Stored items
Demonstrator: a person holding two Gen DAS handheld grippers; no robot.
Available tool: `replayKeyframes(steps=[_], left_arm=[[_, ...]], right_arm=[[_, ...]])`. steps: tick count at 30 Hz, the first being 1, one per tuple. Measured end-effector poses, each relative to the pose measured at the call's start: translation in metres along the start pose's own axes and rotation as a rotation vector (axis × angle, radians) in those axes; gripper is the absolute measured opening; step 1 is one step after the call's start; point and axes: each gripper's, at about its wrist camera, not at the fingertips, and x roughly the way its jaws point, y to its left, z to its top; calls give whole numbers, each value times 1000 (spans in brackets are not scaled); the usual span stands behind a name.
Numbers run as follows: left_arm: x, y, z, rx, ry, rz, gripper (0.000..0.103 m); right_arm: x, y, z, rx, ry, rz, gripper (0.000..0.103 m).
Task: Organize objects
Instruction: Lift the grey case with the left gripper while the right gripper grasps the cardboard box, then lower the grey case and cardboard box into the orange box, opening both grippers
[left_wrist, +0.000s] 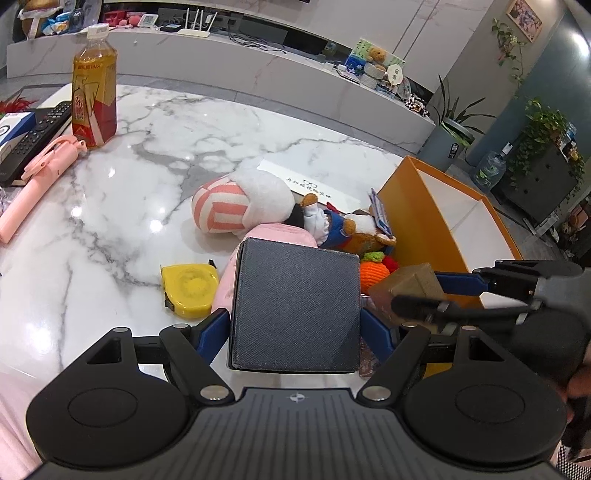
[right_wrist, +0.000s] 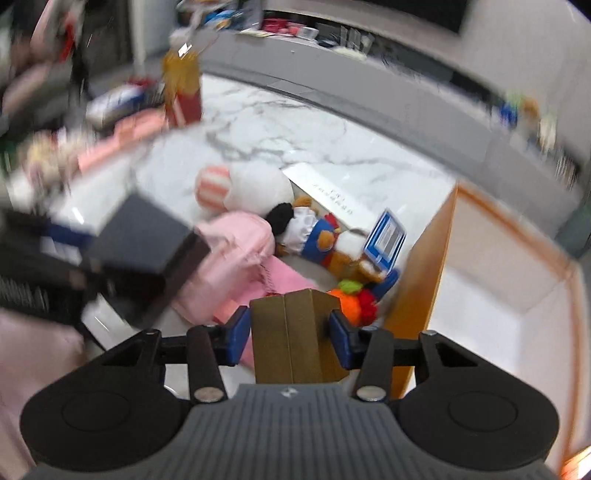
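Closest to the left wrist camera, the left gripper (left_wrist: 294, 325) has its blue fingers (left_wrist: 212, 330) clamped on a dark grey box (left_wrist: 295, 306), held above the marble surface (left_wrist: 147, 177) and hiding much of the pink bag (left_wrist: 284, 230) behind it. Low in the right wrist view, the right gripper (right_wrist: 290, 328) grips a brown cardboard box (right_wrist: 295, 332) between its fingers (right_wrist: 341, 338); this view is badly blurred, its upper left unreadable. Right of centre stands an open orange bin (left_wrist: 417, 218), its near end cut off by the right gripper. Beside it lie stuffed toys (left_wrist: 251, 203), partly overlapping. At left are a yellow tape measure (left_wrist: 190, 290), a pink selfie stick (left_wrist: 40, 181) and a tea bottle (left_wrist: 94, 88).
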Motion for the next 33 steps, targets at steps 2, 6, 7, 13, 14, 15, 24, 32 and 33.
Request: replayKeyframes(steps=[2, 6, 7, 13, 14, 15, 24, 32, 33], left_arm=[[-3, -6, 3, 22, -6, -7, 90], [-12, -27, 13, 96, -33, -33, 90], [-13, -36, 16, 122, -40, -45, 90], [-6, -94, 33, 230, -23, -178, 90], [-1, -103, 35, 230, -7, -209, 90], [4, -113, 38, 231, 11, -237, 90], [62, -214, 27, 560, 118, -144, 90], [95, -262, -4, 939, 150, 74, 90], [100, -265, -8, 966, 157, 90, 90]], right_arm=[[-10, -15, 3, 111, -16, 59, 48], [-44, -41, 7, 238, -95, 100, 48], [-55, -48, 6, 265, -119, 95, 48], [-97, -92, -10, 380, -200, 29, 48], [-101, -101, -15, 406, -203, 23, 48], [-105, -111, -21, 439, -205, 18, 48], [-105, -167, -73, 596, -188, -105, 48], [-75, -191, -91, 666, -172, -58, 48], [-74, -192, -92, 672, -174, -53, 48]])
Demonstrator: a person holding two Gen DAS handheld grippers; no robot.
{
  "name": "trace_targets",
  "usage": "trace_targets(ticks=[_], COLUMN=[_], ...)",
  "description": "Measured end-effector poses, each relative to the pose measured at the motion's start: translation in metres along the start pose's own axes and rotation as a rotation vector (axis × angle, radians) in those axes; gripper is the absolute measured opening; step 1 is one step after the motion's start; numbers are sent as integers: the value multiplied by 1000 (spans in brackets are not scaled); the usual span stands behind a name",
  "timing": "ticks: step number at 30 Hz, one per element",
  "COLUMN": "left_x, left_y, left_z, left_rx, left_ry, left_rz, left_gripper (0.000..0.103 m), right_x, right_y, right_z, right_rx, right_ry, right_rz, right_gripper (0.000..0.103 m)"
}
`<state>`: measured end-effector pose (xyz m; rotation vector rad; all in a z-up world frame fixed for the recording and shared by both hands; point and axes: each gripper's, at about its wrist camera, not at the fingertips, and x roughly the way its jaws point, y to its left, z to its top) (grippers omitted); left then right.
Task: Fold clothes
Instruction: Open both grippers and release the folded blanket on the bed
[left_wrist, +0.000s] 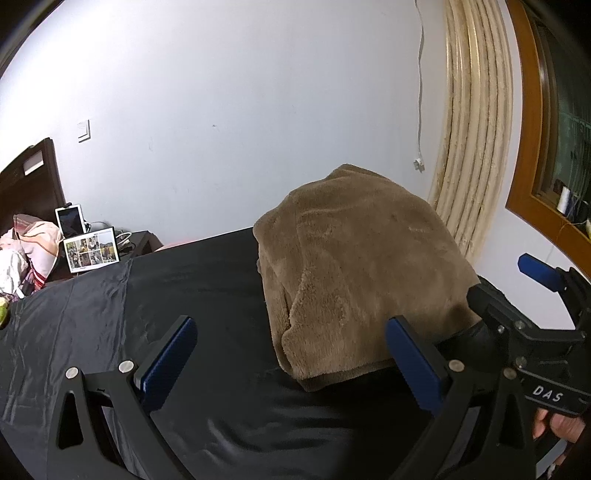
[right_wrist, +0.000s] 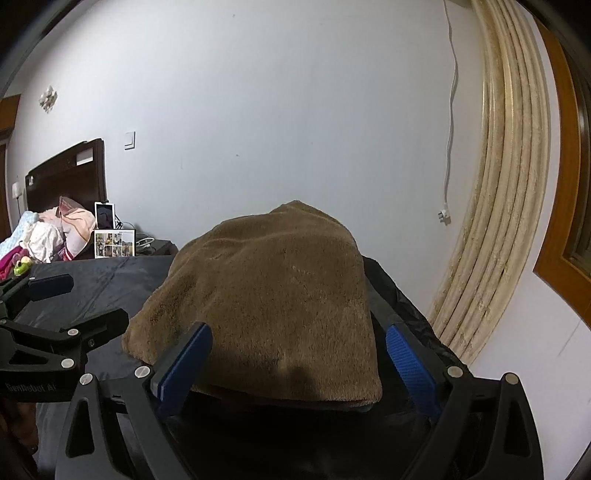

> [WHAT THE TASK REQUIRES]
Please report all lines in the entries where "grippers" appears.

> [TASK SOLUTION]
Demonstrator: a person holding two Gen DAS handheld grippers; no robot.
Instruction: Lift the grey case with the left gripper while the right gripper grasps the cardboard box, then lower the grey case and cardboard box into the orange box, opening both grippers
Demonstrator: a person holding two Gen DAS handheld grippers; no robot.
`<state>`: measured end-effector pose (xyz m; rotation vector rad; all in a z-up world frame fixed for the recording and shared by both hands; point and axes: each gripper's, at about its wrist camera, not at the fingertips, and x roughly the way its jaws point, y to its left, z to its top) (grippers omitted); left then right.
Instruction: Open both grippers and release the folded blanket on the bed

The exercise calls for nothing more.